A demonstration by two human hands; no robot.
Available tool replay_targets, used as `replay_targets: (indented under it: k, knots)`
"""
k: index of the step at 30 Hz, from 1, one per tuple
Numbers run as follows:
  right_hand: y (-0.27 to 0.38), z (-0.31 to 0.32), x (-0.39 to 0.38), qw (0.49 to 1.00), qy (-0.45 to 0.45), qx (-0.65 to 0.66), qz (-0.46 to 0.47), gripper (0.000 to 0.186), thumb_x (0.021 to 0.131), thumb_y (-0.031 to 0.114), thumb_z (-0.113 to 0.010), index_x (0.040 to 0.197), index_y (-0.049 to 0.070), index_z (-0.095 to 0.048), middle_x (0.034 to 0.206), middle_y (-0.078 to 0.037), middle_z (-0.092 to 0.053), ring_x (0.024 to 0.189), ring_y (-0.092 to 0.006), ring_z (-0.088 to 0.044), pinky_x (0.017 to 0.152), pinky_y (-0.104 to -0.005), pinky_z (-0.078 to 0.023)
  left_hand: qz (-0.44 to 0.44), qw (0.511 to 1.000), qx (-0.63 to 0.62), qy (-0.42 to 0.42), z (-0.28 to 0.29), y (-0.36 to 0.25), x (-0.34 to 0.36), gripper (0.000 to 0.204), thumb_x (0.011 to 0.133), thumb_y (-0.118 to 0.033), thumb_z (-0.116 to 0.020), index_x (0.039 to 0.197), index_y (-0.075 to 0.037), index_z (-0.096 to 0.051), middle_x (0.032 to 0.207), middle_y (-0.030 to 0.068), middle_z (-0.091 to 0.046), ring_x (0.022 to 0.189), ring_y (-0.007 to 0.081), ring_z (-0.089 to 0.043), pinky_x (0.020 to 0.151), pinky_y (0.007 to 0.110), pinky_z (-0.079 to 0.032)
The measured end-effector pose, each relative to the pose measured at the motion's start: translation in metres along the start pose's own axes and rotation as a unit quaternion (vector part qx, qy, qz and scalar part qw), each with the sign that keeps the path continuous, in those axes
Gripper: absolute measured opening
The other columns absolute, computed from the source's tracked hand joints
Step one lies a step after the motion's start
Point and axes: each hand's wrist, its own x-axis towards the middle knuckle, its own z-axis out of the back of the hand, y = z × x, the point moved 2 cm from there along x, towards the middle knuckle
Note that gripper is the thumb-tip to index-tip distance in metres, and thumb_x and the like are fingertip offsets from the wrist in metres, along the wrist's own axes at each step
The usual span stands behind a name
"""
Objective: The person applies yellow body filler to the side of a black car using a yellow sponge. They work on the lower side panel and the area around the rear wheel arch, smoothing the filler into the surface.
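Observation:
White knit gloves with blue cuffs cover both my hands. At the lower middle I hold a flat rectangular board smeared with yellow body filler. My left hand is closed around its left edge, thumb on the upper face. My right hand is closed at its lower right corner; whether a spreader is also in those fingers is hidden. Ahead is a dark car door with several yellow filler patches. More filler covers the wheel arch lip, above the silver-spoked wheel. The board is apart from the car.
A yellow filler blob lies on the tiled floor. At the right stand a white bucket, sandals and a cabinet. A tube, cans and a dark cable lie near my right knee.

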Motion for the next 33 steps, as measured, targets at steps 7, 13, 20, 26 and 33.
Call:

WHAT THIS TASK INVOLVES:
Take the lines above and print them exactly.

WORKED SOLUTION:
A demonstration by two human hands; no robot.
Available tool replay_targets, used as `replay_targets: (indented under it: k, knots)`
"""
k: index of the step at 30 Hz, from 1, one per tuple
Numbers run as follows:
  right_hand: y (-0.27 to 0.38), z (-0.31 to 0.32), x (-0.39 to 0.38), qw (0.49 to 1.00), qy (-0.45 to 0.45), qx (-0.65 to 0.66), qz (-0.46 to 0.47), gripper (0.000 to 0.186), thumb_x (0.021 to 0.131), thumb_y (-0.031 to 0.114), thumb_z (-0.113 to 0.010), index_x (0.040 to 0.197), index_y (-0.049 to 0.070), index_z (-0.095 to 0.048), middle_x (0.034 to 0.206), middle_y (-0.078 to 0.037), middle_z (-0.092 to 0.053), ring_x (0.024 to 0.189), ring_y (-0.092 to 0.006), ring_z (-0.088 to 0.044), pinky_x (0.017 to 0.152), pinky_y (-0.104 to -0.005), pinky_z (-0.078 to 0.023)
  left_hand: qz (-0.44 to 0.44), qw (0.511 to 1.000), qx (-0.63 to 0.62), qy (-0.42 to 0.42), z (-0.28 to 0.29), y (-0.36 to 0.25), x (-0.34 to 0.36), gripper (0.000 to 0.204), thumb_x (0.011 to 0.133), thumb_y (-0.118 to 0.033), thumb_z (-0.116 to 0.020), index_x (0.039 to 0.197), index_y (-0.075 to 0.037), index_z (-0.096 to 0.051), middle_x (0.032 to 0.207), middle_y (-0.030 to 0.068), middle_z (-0.091 to 0.046), ring_x (0.022 to 0.189), ring_y (-0.007 to 0.081), ring_z (-0.089 to 0.043), pinky_x (0.020 to 0.151), pinky_y (0.007 to 0.110), pinky_z (-0.079 to 0.032)
The measured end-effector pose, each relative to the pose measured at the motion's start: translation in metres along the start pose's own axes and rotation as a unit quaternion (vector part qx, qy, qz and scalar part qw), each with the sign that keeps the path continuous, in those axes
Gripper: absolute measured opening
The other columns absolute, computed from the source's tracked hand joints
Step one lies a step after the motion's start
Point and axes: each hand's wrist, its own x-axis towards the middle knuckle, its own z-axis out of the back of the hand, y = z × x, the point moved 2 cm from there along x, towards the middle knuckle
Note that gripper is the thumb-tip to index-tip distance in metres, and thumb_x and the like are fingertip offsets from the wrist in metres, along the wrist's own axes at each step
The usual span stands behind a name
"""
Objective: The person applies yellow body filler to the side of a black car using a yellow sponge. They work on the lower side panel and the area around the rear wheel arch, smoothing the filler into the surface.
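Observation:
White knit gloves with blue cuffs cover both my hands. At the lower middle I hold a flat rectangular board smeared with yellow body filler. My left hand is closed around its left edge, thumb on the upper face. My right hand is closed at its lower right corner; whether a spreader is also in those fingers is hidden. Ahead is a dark car door with several yellow filler patches. More filler covers the wheel arch lip, above the silver-spoked wheel. The board is apart from the car.
A yellow filler blob lies on the tiled floor. At the right stand a white bucket, sandals and a cabinet. A tube, cans and a dark cable lie near my right knee.
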
Motion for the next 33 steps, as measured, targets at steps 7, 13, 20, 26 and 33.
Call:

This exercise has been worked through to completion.